Instructions for the task -> Repeat the listing that follows without a single change.
##### Data for this exercise #####
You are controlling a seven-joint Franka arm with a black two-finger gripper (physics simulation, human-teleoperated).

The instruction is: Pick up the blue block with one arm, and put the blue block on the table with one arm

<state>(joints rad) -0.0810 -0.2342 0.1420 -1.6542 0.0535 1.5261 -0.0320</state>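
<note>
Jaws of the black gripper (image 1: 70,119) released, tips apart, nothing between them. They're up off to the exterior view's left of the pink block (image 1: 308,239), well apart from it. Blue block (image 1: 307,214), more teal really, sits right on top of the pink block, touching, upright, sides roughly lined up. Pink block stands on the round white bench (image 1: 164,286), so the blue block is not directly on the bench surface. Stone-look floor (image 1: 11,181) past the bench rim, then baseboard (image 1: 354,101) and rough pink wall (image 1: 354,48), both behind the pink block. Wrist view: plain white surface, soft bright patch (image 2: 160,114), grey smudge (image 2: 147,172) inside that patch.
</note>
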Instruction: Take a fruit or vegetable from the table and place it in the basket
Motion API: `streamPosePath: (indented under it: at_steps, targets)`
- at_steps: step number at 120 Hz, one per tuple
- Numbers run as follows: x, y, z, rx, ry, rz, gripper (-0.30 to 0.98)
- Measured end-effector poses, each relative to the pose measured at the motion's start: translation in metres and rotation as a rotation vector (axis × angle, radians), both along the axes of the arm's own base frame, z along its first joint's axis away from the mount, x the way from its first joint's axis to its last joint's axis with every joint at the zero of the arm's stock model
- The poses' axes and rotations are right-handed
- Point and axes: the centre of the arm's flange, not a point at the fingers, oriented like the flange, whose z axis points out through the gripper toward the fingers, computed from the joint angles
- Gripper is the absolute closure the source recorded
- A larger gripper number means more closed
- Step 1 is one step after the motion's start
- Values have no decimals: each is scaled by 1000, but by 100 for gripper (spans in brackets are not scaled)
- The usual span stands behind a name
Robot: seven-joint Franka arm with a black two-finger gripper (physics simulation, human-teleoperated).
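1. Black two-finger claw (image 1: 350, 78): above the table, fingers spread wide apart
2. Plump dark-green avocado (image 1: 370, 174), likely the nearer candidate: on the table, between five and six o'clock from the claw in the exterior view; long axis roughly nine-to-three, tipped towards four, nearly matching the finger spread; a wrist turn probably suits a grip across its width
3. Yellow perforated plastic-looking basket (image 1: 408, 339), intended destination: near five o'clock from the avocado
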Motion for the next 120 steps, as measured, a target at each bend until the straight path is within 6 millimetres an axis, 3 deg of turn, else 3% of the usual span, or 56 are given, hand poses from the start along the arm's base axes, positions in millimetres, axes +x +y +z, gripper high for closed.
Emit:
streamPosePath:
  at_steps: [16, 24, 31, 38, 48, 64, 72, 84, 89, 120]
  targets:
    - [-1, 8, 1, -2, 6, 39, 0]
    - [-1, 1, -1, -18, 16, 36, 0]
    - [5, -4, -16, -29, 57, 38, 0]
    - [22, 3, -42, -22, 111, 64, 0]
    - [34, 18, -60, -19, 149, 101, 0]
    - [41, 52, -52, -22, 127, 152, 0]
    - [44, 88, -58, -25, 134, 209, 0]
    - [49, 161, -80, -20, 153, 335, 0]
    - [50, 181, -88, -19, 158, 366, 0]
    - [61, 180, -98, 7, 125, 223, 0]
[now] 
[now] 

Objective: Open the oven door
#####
Response to this exercise ->
You are controlling a seven-joint Franka arm with a black two-finger gripper (physics simulation, human-teleoperated).

The instruction is: Pick up the blue block with one arm, and put the blue block on the table with one arm

<state>(joints rad) -0.0810 -0.2342 0.1420 -1.6542 0.0535 1.5261 -0.0320</state>
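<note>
Jaws of the black gripper (image 1: 70,119) released, tips apart, nothing between them. They're up off to the exterior view's left of the pink block (image 1: 308,239), well apart from it. Blue block (image 1: 307,214), more teal really, sits right on top of the pink block, touching, upright, sides roughly lined up. Pink block stands on the round white bench (image 1: 164,286), so the blue block is not directly on the bench surface. Stone-look floor (image 1: 11,181) past the bench rim, then baseboard (image 1: 354,101) and rough pink wall (image 1: 354,48), both behind the pink block. Wrist view: plain white surface, soft bright patch (image 2: 160,114), grey smudge (image 2: 147,172) inside that patch.
</note>
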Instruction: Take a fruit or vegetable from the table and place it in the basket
Motion API: `streamPosePath: (indented under it: at_steps, targets)`
- at_steps: step number at 120 Hz, one per tuple
- Numbers run as follows: x, y, z, rx, ry, rz, gripper (-0.30 to 0.98)
- Measured end-effector poses, each relative to the pose measured at the motion's start: translation in metres and rotation as a rotation vector (axis × angle, radians), both along the axes of the arm's own base frame, z along its first joint's axis away from the mount, x the way from its first joint's axis to its last joint's axis with every joint at the zero of the arm's stock model
- The poses' axes and rotations are right-handed
- Point and axes: the centre of the arm's flange, not a point at the fingers, oriented like the flange, whose z axis points out through the gripper toward the fingers, computed from the joint angles
- Gripper is the absolute closure the source recorded
- A larger gripper number means more closed
- Step 1 is one step after the motion's start
- Values have no decimals: each is scaled by 1000, but by 100 for gripper (spans in brackets are not scaled)
- The usual span stands behind a name
Robot: seven-joint Franka arm with a black two-finger gripper (physics simulation, human-teleoperated).
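1. Black two-finger claw (image 1: 350, 78): above the table, fingers spread wide apart
2. Plump dark-green avocado (image 1: 370, 174), likely the nearer candidate: on the table, between five and six o'clock from the claw in the exterior view; long axis roughly nine-to-three, tipped towards four, nearly matching the finger spread; a wrist turn probably suits a grip across its width
3. Yellow perforated plastic-looking basket (image 1: 408, 339), intended destination: near five o'clock from the avocado
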Motion for the next 120 steps, as measured, a target at each bend until the straight path is within 6 millimetres an axis, 3 deg of turn, else 3% of the usual span, or 56 are given, hand poses from the start along the arm's base axes, positions in millimetres, axes +x +y +z, gripper high for closed.
Emit:
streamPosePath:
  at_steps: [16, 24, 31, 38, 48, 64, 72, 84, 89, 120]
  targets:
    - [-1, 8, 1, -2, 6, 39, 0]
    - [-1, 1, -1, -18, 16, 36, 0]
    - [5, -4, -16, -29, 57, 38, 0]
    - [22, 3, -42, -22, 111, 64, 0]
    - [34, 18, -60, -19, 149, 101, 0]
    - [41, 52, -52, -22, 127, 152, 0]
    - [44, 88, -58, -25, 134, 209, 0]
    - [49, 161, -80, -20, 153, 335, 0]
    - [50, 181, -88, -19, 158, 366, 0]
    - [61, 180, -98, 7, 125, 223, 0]
[now] 
[now] 

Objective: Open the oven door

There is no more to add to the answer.